What you need to do: Write out all of the data without omission, exactly as shown.

Data below:
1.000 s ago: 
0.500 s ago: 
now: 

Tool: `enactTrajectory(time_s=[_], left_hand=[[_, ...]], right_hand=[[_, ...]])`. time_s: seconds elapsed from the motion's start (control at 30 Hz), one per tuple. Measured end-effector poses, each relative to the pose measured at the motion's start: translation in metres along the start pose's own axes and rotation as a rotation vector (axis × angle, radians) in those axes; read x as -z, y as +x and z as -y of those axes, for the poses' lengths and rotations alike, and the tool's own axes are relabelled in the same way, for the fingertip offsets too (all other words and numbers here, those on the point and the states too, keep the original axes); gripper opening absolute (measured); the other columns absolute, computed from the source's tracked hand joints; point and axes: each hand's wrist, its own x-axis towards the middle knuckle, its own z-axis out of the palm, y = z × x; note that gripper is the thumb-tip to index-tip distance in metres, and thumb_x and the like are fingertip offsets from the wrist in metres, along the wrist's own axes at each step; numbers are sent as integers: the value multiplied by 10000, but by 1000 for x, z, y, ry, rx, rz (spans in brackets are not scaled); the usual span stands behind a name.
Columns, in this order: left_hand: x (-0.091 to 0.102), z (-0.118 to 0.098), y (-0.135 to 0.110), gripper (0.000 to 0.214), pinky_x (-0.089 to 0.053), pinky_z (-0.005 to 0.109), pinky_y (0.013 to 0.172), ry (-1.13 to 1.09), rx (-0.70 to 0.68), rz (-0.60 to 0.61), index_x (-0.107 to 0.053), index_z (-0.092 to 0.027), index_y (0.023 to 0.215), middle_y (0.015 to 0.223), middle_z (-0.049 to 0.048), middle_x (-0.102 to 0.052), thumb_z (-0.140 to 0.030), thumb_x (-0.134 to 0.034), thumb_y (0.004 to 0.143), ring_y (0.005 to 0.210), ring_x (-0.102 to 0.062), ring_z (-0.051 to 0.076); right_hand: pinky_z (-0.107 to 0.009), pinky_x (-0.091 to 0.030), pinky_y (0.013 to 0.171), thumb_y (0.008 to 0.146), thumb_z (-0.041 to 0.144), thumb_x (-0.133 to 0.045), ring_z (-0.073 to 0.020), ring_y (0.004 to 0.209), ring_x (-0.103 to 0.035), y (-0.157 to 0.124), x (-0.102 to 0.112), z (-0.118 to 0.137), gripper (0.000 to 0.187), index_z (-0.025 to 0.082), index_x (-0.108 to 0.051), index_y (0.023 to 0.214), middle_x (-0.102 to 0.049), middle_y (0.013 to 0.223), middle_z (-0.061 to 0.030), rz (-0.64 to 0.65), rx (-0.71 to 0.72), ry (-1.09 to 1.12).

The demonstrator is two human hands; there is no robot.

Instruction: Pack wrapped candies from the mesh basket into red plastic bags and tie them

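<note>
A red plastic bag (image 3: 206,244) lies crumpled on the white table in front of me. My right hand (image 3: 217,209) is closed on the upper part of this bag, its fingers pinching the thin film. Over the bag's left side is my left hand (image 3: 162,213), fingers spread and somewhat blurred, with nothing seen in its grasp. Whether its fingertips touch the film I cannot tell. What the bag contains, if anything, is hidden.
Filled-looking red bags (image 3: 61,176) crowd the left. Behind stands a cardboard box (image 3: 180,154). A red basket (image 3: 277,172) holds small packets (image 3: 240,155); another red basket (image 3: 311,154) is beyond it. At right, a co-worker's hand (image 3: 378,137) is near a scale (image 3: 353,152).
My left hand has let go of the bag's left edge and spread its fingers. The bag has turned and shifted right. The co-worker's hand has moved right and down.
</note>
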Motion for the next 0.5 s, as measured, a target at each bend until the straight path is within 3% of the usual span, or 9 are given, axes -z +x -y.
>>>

Task response:
1.000 s ago: 
0.500 s ago: 
now: 

Tool: `enactTrajectory(time_s=[_], left_hand=[[_, ...]], right_hand=[[_, ...]])`. time_s: seconds elapsed from the motion's start (control at 30 Hz), one per tuple. Measured end-effector poses, each relative to the pose measured at the motion's start: translation in metres along the start pose's own axes and rotation as a rotation vector (axis × angle, radians) in those axes; read x as -z, y as +x and z as -y of those axes, for the poses' lengths and rotations alike, and the tool's own axes are relabelled in the same way, for the fingertip offsets too (all other words and numbers here, those on the point and the states too, keep the original axes); gripper opening absolute (measured); the other columns absolute, computed from the source's tracked hand joints; point and axes: each hand's wrist, its own x-axis towards the middle knuckle, its own z-axis out of the palm, y = z × x; note that gripper is the thumb-tip to index-tip distance in metres, and thumb_x and the like are fingertip offsets from the wrist in metres, along the wrist's own axes at each step; numbers are sent as integers: the value multiplied by 10000, but by 1000 for x, z, y, ry, rx, rz (spans in brackets are not scaled); the usual span stands behind a name.
Columns, in this order: left_hand: x (-0.091 to 0.102), z (-0.118 to 0.098), y (-0.135 to 0.110), gripper (0.000 to 0.214), pinky_x (-0.089 to 0.053), pinky_z (-0.005 to 0.109), pinky_y (0.013 to 0.172), ry (-1.13 to 1.09), rx (-0.70 to 0.68), rz (-0.60 to 0.61), index_x (-0.107 to 0.053), index_z (-0.092 to 0.027), index_y (0.023 to 0.215), middle_y (0.015 to 0.223), middle_z (-0.049 to 0.048), middle_x (-0.102 to 0.052), thumb_z (-0.140 to 0.030), thumb_x (-0.134 to 0.034), thumb_y (0.004 to 0.143), ring_y (0.005 to 0.210), ring_x (-0.102 to 0.062), ring_z (-0.051 to 0.076); right_hand: pinky_z (-0.107 to 0.009), pinky_x (-0.091 to 0.030), pinky_y (0.013 to 0.171), thumb_y (0.008 to 0.146), thumb_z (-0.041 to 0.144), thumb_x (-0.133 to 0.045), ring_z (-0.073 to 0.020), ring_y (0.004 to 0.209), ring_x (-0.103 to 0.035), y (-0.157 to 0.124), x (-0.102 to 0.112), z (-0.118 to 0.137), gripper (0.000 to 0.187), index_z (-0.025 to 0.082), index_x (-0.108 to 0.051), index_y (0.023 to 0.214), middle_x (-0.102 to 0.049), middle_y (0.013 to 0.223), middle_z (-0.061 to 0.030), rz (-0.64 to 0.65), rx (-0.71 to 0.72), ry (-1.09 to 1.12).

The demonstrator is two human hands; there is no robot.

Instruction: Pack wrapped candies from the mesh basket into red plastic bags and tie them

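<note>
A red plastic bag (image 3: 206,244) lies crumpled on the white table in front of me. My right hand (image 3: 217,209) is closed on the upper part of this bag, its fingers pinching the thin film. Over the bag's left side is my left hand (image 3: 162,213), fingers spread and somewhat blurred, with nothing seen in its grasp. Whether its fingertips touch the film I cannot tell. What the bag contains, if anything, is hidden.
Filled-looking red bags (image 3: 61,176) crowd the left. Behind stands a cardboard box (image 3: 180,154). A red basket (image 3: 277,172) holds small packets (image 3: 240,155); another red basket (image 3: 311,154) is beyond it. At right, a co-worker's hand (image 3: 378,137) is near a scale (image 3: 353,152).
My left hand has let go of the bag's left edge and spread its fingers. The bag has turned and shifted right. The co-worker's hand has moved right and down.
</note>
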Motion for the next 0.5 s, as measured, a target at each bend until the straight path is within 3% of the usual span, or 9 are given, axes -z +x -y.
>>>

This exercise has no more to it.